# Task brief:
Only one span is wanted from the lines below: from the one with "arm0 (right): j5" up to and including the one with "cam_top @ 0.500". Copy it exactly, without images.

# Data extract:

============================================================

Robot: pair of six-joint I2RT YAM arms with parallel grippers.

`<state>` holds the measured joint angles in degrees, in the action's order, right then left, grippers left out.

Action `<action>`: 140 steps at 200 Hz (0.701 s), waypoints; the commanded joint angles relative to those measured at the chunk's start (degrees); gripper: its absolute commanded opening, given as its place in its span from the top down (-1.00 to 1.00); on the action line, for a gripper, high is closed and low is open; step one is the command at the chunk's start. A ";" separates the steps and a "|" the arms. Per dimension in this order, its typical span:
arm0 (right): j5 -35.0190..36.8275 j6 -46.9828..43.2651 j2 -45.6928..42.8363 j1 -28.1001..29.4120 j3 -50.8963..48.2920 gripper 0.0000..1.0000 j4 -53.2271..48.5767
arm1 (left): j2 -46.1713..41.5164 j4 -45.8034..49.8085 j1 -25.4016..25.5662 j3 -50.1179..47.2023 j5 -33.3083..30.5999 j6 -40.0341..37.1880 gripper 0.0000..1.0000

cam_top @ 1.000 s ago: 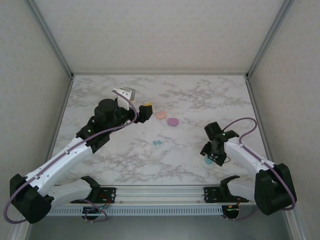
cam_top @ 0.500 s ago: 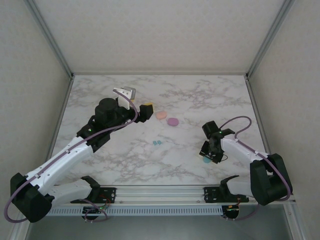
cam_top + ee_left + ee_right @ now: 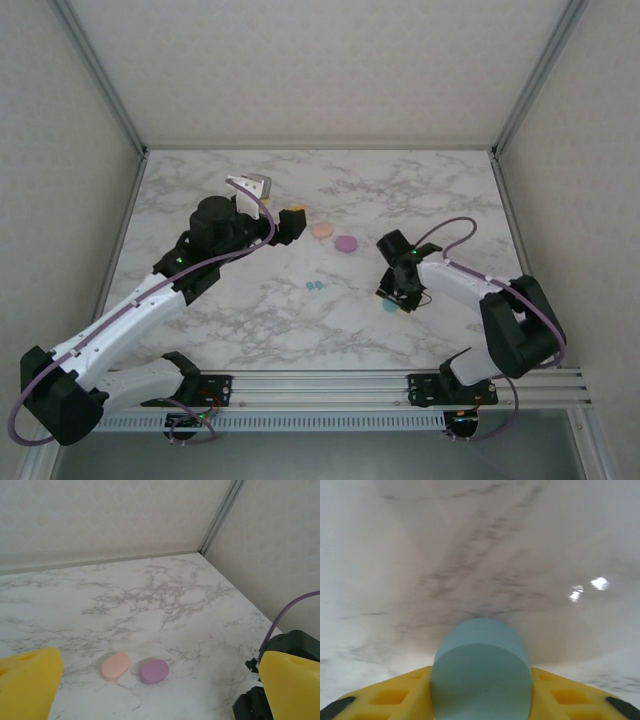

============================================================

# Your response:
arm0 (right): j5 -35.0190..36.8275 j6 -46.9828..43.2651 j2 -45.6928..42.8363 j1 -28.1001..29.4120 j3 -50.8963..48.2920 gripper 0.0000..1.0000 j4 -53.2271..48.5767
arm1 (left): j2 -46.1713..41.5164 j4 -45.8034..49.8085 j1 -25.4016..25.5662 j3 -50.1179..47.2023 j5 -33.3083..30.5999 j6 -40.0341..37.1880 gripper 0.0000..1.0000

cam_top @ 1.000 s ago: 
cam_top @ 0.500 s ago: 

The required output has been supplied.